3 responses so far ↓

  • 1 julie70 // Jan 6, 2008 at 4:36 am

    Merci d’avoir pris ce reportage, de m’avoir écouté raconter ma vie et mes passions, et mon activité après 70 ans. D’être venu m’accompagner au marché, et même au fleuriste (qui vous remercie: elle est enchantée de son portrait dans le journal) et d’avoir apprécié et expliqué mieux que j’avais compris jusque maintenant, pourquoi les gens me regards avec les yeux et visage qui ensuite les rend plus attirants sur le portrait que je réalise.

    C’est vrai, pour moi il ne sont pas seulement des “sujets” mais d’autres âmes humaines, chacun ayant quelque chose attirant en lui, chaque homme ou femme ou enfant pris m’avait attiré d’un coup par quelque chose. M’avait passionné.

    En plus, permis de lui parler, ne soit-il que quelques minutes.

    Cette article montre bien votre talent d’écrivain, et en relisant plusieurs fois je me rend compte que je dois apprendre encore pas mal!
    ==========

    Mais… je ne suis pas timide, même si j’avais été dans les temps. Bien sûr, sans mon appareil photo, je n’aurai jamais abordé plus de mille gens en seulement trois ans.

    Avec la masse d’information que j’avais donné, ma vie assez compliquée, ce n’est pas étonnant que certains détails ne sont pas correctement relatés dans l’article. Ce n’est pas important, pour la plupart des lecteurs.

    C’est important pour mon fils: j’ai habité à Eaubonne avec lui, ma fille et mon 1e mari, autour des années 1970 et pas avec le deuxième. C’est son père, mon premier mari qui avait travaillé à Dassault et avait acheté la petite maison hérité a sa mort par mes enfants qui m’y hébergent depuis 2001, (date de séparation de mon deuxième mari, remarié).

    Un autre petit précision: ni la Hongrie, ni la Roumanie, ne la Transylvanie qui est un province entre les deux, n’a pas été URSS, même si ils ont été trop longtemps sous leur tyranie et influence communiste. Trop longtemps.

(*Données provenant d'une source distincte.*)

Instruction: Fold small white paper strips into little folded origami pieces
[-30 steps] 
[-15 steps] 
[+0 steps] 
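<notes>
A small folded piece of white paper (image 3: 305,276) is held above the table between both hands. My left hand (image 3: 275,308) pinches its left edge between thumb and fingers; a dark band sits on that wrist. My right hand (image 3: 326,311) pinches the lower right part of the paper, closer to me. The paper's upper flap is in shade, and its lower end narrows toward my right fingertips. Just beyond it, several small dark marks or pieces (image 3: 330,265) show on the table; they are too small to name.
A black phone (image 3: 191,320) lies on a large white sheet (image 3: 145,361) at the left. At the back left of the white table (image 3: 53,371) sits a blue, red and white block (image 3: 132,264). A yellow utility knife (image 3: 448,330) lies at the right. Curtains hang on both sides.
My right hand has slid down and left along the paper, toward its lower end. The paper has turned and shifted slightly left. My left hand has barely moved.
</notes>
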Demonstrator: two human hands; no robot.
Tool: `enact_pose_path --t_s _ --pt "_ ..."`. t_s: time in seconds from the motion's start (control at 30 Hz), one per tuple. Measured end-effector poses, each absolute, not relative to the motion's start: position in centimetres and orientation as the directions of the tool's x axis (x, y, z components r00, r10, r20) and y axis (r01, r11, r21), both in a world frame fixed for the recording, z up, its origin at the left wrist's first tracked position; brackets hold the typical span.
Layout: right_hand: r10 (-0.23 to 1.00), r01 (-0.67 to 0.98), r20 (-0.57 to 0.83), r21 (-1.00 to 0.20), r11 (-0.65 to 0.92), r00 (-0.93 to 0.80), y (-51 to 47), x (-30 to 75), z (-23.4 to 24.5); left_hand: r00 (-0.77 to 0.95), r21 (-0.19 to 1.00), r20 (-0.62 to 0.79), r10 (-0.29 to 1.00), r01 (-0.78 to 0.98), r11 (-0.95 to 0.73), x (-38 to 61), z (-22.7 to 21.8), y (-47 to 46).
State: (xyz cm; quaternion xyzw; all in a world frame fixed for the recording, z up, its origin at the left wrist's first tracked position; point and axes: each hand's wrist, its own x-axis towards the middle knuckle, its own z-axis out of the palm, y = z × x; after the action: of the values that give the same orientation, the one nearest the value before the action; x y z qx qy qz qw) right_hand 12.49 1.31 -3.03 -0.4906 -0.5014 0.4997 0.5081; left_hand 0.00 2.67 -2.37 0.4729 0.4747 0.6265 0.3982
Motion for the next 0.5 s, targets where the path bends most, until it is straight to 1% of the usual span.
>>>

    Afterclass, est un cours de photo avec plusieurs professeurs, qui chacun tiennent leur animation, sur une thème qu’on choisi, eux et moi, d’avance.

    De temps en temps, c’est moi qui enseigne, mais la plupart de temps je réussi à trouver des gens talentueux et dédiés de partout du monde pour le faire et je me comporte plutôt en directrice alors, mais aussi en élève. On apprend toujours!

    J’ai commencé, comme vous avez si bien noté, écrire à 10 ans. Je n’ai jamais arrêté! Mon journal continue.

    Une partie, de début, transcrit “journal de jeunesse” dans un blog “lire comme un livre” mais le reste de 1944 à 2001, pour le moment, se trouve dans le RetroBlog, et chaque jour j’ajoute là aussi une continuation.

    Encore une fois, merci! Vous avez de la passion, de volonté et beaucoup de talent!

  • 2 MC (Paris, France) // Jan 6, 2008 at 9:11 pm

    Merci infiniment pour ton commentaire, et merci pour ces rectifications. Je m’excuse pour ces fautes qui sont importantes, tu as raison! En tout cas continue la photo, toi aussi c’est ta passion, ça se voit!